Concert prompts introspective thinking

How a simple performance highlighted the true power great music holds


Alexandra Karlinchak, Editor-in-Chief

Tuesday was the start of fall. It was also rainy and my ex-boyfriend’s birthday. What better way to celebrate all of the different emotions the day induced than by attending a Phoebe Bridgers concert?

I would like to make it clear that Phoebe Bridgers is one of my favorite musical artists to ever grace the face of the planet. She has a clear, light and captivating voice that narrates the beautiful lyrics that she writes with ease. I also want to make clear that, six minutes into writing, this is going to be less of a concert review than it is a commentary on how your favorite artist can define major moments in your life. Now, let’s get into it.

Tuesday night was the first time I ever saw Bridgers in concert, though I am no stranger to her work. I remember when her first album, “Stranger in the Alps”, came out in 2017. I was a junior in high school and listened to her minimalistic songs like “Chelsea”, “Georgia”, “Funeral” and “Scott Street” on repeat until the sound of an acoustic guitar made me ill.
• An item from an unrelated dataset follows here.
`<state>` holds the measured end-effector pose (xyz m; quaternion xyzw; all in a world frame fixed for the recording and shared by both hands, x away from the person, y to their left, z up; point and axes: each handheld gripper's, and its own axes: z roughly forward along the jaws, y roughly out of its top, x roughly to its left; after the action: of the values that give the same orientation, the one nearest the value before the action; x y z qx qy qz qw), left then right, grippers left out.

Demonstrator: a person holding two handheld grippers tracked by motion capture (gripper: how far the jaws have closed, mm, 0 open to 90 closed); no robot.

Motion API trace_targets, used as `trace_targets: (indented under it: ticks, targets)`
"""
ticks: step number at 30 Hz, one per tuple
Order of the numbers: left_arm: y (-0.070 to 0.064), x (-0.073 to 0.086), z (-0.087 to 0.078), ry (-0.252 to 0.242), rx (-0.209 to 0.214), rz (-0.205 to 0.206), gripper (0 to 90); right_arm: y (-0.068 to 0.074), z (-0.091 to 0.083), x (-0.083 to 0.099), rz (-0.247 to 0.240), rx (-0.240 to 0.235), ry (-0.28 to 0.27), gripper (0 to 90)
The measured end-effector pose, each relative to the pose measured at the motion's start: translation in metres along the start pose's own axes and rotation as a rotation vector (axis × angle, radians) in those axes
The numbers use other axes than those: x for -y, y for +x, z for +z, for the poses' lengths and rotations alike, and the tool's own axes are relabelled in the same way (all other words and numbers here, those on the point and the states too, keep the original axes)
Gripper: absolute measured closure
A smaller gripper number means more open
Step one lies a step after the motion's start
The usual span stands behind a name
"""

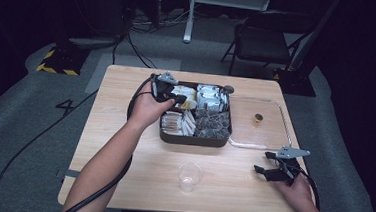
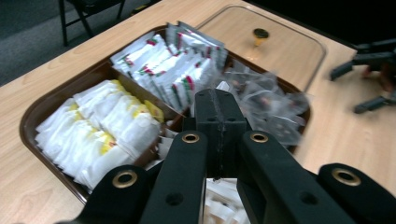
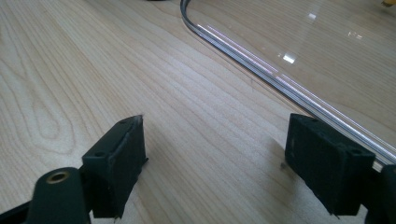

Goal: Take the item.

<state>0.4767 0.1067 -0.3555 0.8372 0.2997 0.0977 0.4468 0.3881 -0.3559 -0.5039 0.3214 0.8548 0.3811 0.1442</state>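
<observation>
I see a dark room around my light wooden surface (image 1: 123, 146). At its centre sits the brown compartment tray (image 1: 193, 139) of packets, with a clear glass lid (image 1: 270, 123) lying flat at its 3 o'clock. My left tool (image 1: 180, 99), jaws pressed together, hovers over the yellow-marked packets (image 2: 105, 135). My right tool (image 1: 265, 170), jaws wide apart, rests at 5 o'clock, a clear plastic cup (image 1: 190, 177) at 6.

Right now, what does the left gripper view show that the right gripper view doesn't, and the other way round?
Left gripper view: the brown tray of packets, yellow-marked sachets, red-and-green ones, and the left gripper with jaws closed together above them. Right gripper view: the right gripper, jaws wide apart over bare wood. Both show the wooden table and the clear lid.
</observation>
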Motion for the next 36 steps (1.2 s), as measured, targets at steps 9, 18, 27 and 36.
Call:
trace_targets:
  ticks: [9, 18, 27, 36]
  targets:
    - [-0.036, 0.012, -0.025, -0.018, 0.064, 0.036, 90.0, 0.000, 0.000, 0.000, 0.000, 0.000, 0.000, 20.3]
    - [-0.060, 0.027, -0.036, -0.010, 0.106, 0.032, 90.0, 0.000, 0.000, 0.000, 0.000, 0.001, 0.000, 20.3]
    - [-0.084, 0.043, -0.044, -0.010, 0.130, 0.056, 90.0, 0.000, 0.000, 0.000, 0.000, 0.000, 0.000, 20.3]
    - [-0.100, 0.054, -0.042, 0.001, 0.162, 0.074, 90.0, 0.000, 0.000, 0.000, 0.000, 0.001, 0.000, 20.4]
Though I longed to, I never had the chance to see Bridgers back then. Her sophomore album, “Punisher” came out on June 17, 2020. I remember the date better than some of my friends’ birthdays because waiting for this album was one of the only tangible things that got me through quarantine. Scoring an 8.7 on Pitchfork, the album’s songs are candid, raw and powerful. And the crowd at Bridgers’ show on Tuesday night suggests that I am not the only one who thinks so.

But this article is not an album review, an event story or a musical manifesto — it’s a reflection on the powerful role that music plays in our lives.

As I stood in the pit at Raleigh’s Red Hat Amphitheater, craning my neck for a better view, I had an epiphany about the role music plays in my life.

I realized that the power music holds comes from something deeper than the artist delivering the lyrics. Yes, that sounds pretentious and I already hate myself for saying it, but it’s true.

I say that because I prepped this idea in my head that I would bawl when Bridgers took the stage. After all, she has been my favorite artist for nearly half a decade. But, when I laid eyes on her, nothing.

Yes, I was incredibly excited. Yes, I was physically incapable of wiping a smile off my face — but there were no tears. No “a-ha” moment occurred in which my soul opened and I began sobbing because I finally felt fulfilled.

I was perplexed. Wasn’t this performance supposed to be the most formative moment of my concert-going experiences thus far? Why was I not feeling the urge to scream, to cry? I was … happy. Content, even.

If you are a fan of Bridgers, you can understand why this is not exactly normal. Before going to the concert, I even made a joke about pre-gaming for the concert by “microdosing depression” (AKA not taking my Zoloft). But, here I was, standing in the rain, listening to Bridgers sing softly about atheism, failed relationships and mental illness. And I was happy.

Then, the real epiphany came: artists are simply a vessel for their music. It is the lyrics and feelings and memories they elicit that give songs and artists their importance.

As I enjoyed the rest of Bridgers’ set, screaming along and dancing when appropriate, I allowed myself to slip into a nostalgic mindset. When she played “Funeral”, I viewed myself as a high school senior, blasting the song in my little Ford Fusion and crying along about problems I no longer remember. When she sang “Moon Song”, I watched myself sitting on the floor of my bedroom, grateful for a relationship I am no longer in.

When mapped out on a timeline, my life naturally has a soundtrack to match it. Tuesday night was a formative night, just not in the way I expected it. Rather than walking away after a cathartic cry, I walked away feeling more full and appreciative of how far I have come with music narrating my way.